What you have to do -> Your job with the data below: print everything from the line that holds "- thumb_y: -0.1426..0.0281" down to the line that holds "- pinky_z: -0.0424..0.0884", ends included, exactly, and nothing else.
Dataset extract below:
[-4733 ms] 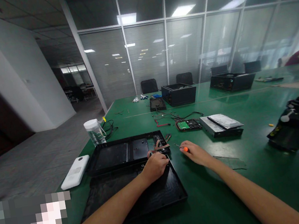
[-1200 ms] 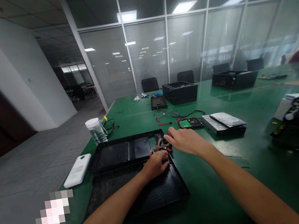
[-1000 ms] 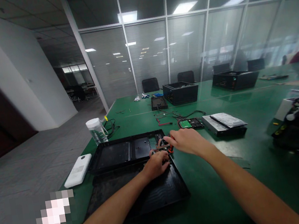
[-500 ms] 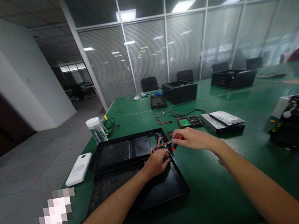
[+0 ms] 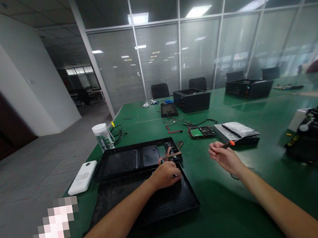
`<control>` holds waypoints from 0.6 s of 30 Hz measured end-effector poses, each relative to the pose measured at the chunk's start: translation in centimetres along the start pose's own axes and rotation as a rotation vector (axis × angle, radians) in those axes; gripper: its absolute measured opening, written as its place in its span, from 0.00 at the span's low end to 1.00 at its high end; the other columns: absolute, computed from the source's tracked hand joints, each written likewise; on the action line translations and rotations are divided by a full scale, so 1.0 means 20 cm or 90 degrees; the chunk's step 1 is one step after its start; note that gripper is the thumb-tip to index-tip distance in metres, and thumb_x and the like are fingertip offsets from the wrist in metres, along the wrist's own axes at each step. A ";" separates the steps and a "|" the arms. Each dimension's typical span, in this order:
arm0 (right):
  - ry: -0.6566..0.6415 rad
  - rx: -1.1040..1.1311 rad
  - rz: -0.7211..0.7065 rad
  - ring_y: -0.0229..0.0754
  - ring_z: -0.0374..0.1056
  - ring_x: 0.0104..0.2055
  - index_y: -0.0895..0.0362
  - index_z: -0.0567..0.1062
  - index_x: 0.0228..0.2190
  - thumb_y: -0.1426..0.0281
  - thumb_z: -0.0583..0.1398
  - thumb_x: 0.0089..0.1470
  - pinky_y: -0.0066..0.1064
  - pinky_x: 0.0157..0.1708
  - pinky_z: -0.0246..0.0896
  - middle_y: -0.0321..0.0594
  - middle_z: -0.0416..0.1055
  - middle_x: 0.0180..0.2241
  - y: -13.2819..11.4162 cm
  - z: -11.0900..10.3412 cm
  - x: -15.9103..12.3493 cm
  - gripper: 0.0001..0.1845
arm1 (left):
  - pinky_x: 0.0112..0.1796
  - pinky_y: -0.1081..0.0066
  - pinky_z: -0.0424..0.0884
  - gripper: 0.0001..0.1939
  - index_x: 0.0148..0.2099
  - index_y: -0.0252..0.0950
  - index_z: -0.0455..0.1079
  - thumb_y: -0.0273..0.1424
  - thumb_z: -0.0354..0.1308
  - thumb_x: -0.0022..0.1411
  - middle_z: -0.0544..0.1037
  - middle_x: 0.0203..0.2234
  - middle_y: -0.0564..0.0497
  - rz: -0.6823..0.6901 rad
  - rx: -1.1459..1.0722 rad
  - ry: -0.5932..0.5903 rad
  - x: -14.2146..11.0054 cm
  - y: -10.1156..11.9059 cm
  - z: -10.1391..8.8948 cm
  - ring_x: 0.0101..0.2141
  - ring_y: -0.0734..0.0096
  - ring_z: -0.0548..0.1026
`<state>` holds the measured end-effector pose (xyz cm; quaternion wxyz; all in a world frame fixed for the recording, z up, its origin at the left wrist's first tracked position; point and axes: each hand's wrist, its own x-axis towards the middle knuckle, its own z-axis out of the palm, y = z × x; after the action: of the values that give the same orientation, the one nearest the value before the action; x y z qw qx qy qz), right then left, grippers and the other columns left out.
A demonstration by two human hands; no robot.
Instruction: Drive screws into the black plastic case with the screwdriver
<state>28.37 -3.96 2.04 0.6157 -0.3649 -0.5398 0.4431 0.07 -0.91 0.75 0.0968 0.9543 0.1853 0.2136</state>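
Observation:
My left hand point(image 5: 167, 174) is closed near the right end of the seam between two black plastic casing halves, an upper one point(image 5: 123, 162) and a lower one point(image 5: 148, 205). Whatever its fingers pinch is hidden. A bundle of striped ribbon cables point(image 5: 169, 155) lies just beyond those fingers, at the upper half's right end. Raised over the green table to the right, my right hand point(image 5: 223, 156) grips a screwdriver point(image 5: 228, 145) with an orange and dark handle. Its tip cannot be made out.
Behind my hands are a green circuit board point(image 5: 197, 132), a silver-and-black box point(image 5: 235, 135) with papers on it, and loose wires point(image 5: 174, 131). A bottle point(image 5: 103, 137) and white phone-like device point(image 5: 83, 177) stand left. Black computer cases point(image 5: 192, 101) sit farther back.
My right hand has drawn back from the cables and moved right with the screwdriver, turning it so the orange end points right. My left hand stays at the casing.

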 end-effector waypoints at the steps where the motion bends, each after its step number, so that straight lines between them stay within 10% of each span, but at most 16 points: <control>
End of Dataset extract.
Output for this task ->
  - thumb_y: -0.1426..0.0281
  - thumb_z: -0.0583..0.1398
  - thumb_x: 0.0089..0.1470
  - pinky_y: -0.0066..0.1064
  - pinky_x: 0.0157..0.1708
  - pinky_z: -0.0246..0.0896
  - middle_y: -0.0321..0.0594
  - middle_z: -0.0416..0.1055
  - middle_x: 0.0180..0.2241
  - y: -13.2819..11.4162 cm
  - z: -11.0900..10.3412 cm
  - x: -15.9103..12.3493 cm
  - gripper: 0.0001..0.1845
arm1 (left):
  - pinky_x: 0.0112..0.1796
  - pinky_y: -0.1081..0.0066
  - pinky_z: -0.0424..0.0884

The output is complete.